Diagnosing Abdominal Tuberculosis: Current recommendations

 

Abdominal tuberculosis (TB) is a collective term that includes TB of the gastrointestinal tract, peritoneum, omentum, mesentery and its lymph nodes and other abdominal organs such as liver, spleen and pancreas. Its presentation has dramatically changed with increasing incidence of HIV coexistence, making the diagnosis in HIV infected persons quite challenging. Also, abdominal tuberculosis can mimic a variety of other abdominal conditions/diseases; hence clinical acumen and timely use of appropriate diagnostic modalities play a very important role in preventing morbidity and mortality.

 

Types of abdominal TB

Gastrointestinal TB is the commonest form, with the ileocecal area being the most commonly involved site. Majority of these cases have associated lymph node and peritoneal involvement. Lymph node TB in the abdomen is mainly mesenteric or retro-peritoneal. Peritoneal involvement occurs in 4-10% cases and is usually a result of hematogenous seeding or direct spread from ruptured lymph nodes and intra-abdominal organs. Peritoneal TB can present as adhesions or ascites. Infection of solid organs such as liver, spleen and pancreas mainly occurs due to disseminated/miliary tuberculosis.

Abdominal TB can present at any age but is more commonly seen in young adults.

 

Manifestations that raise clinical suspicion of abdominal TB

Clinical manifestations vary from asymptomatic disease to acute, acute on chronic or chronic symptomatic disease. Individuals can present with a myriad of symptoms depending up the site of infection.

Typical site specific clinical manifestations can include:

  1. Intestinal – Recurrent intestinal colic, partial or complete intestinal obstruction, chronic diarrhoea, unexplained weight loss, palpable mass in lower abdomen, lower GI bleeding.
  2. Abdominal Lymph node TB – Dull or colicky abdominal pain, abdominal distension,weight loss, night sweats or fever, and evidence of abdominal lymphadenopathy on abdominal ultrasound scan, CT or MR
  3. Peritoneal – Abdominal distension, abdominal pain, fever
  4. Perianal – perianal fistulae, persistent discharge from the fistula, recurring fistulae sfter multiple surgical excisions.
  5. Hepatobiliary – Fever of unknown origin, hepatomegaly with or without space occupying lesions, abnormal LFTs (especially elevated alkaline phosphatase), abnormal imaging (abscess, space occupying lesions), jaundice
  6. Pancreatic – Abdominal pain, and/or obstructive jaundice, and/or dilated pancreatic and/or bile ducts with evidence of (peri)-pancreatic mass or cyst with or without constitutional symptoms
  7. Oesophageal – Dysphagia, odynophagia, hematemesis, constitutional symptoms
  8. Gastroduodenal – Gastric outlet obstruction, upper GI bleeding

 

Abdominal tuberculosis often mimic other conditions such as

  1. Malignant neoplasms,
  2. Inflammatory bowel disease
  3. Cirrhosis of the liver (especially peritoneal tuberculosis)

Hence differential diagnoses must always be carefully evaluated.

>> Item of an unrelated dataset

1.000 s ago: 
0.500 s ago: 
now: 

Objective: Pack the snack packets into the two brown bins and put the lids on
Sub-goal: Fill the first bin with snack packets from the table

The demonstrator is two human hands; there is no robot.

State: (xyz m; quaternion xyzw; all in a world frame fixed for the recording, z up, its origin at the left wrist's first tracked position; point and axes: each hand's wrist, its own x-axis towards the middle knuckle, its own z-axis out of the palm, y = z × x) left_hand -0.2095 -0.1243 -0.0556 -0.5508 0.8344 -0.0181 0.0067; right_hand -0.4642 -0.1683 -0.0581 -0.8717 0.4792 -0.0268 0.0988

In fact , hepatobiliary, pancreatic, oesophageal /gastroduodenal manifestations are more likely to be diagnosed as malignancies as compared to TB.  

 

Diagnosis: Current guidelines for India

All patients with presumptive abdominal TB must be subjected to a chest X-ray examination to look for primary focus. Also, since Extrapulmonary TB is often associated with HIV infection, all individuals should be offered HIV counseling and testing.

Appropriate specimens from the presumed site of involvement must be obtained for laboratory based diagnosis. Common tests include AFB microscopy/culture, Validated NAAT / GenXpert(CBNAAT) , Cytology /Histopathology examination. The basic principle of seeking bacteriologic diagnosis at every opportunity where TB is suspected is to be followed. Extrapulmonary TB diagnosis is more challenging than pulmonary TB, due to paucibacillary nature of disease. Hence, this site specific specimen may need to be subjected to a combination of tests, in order to overcome sensitivity/specificity related limitations of individual tests.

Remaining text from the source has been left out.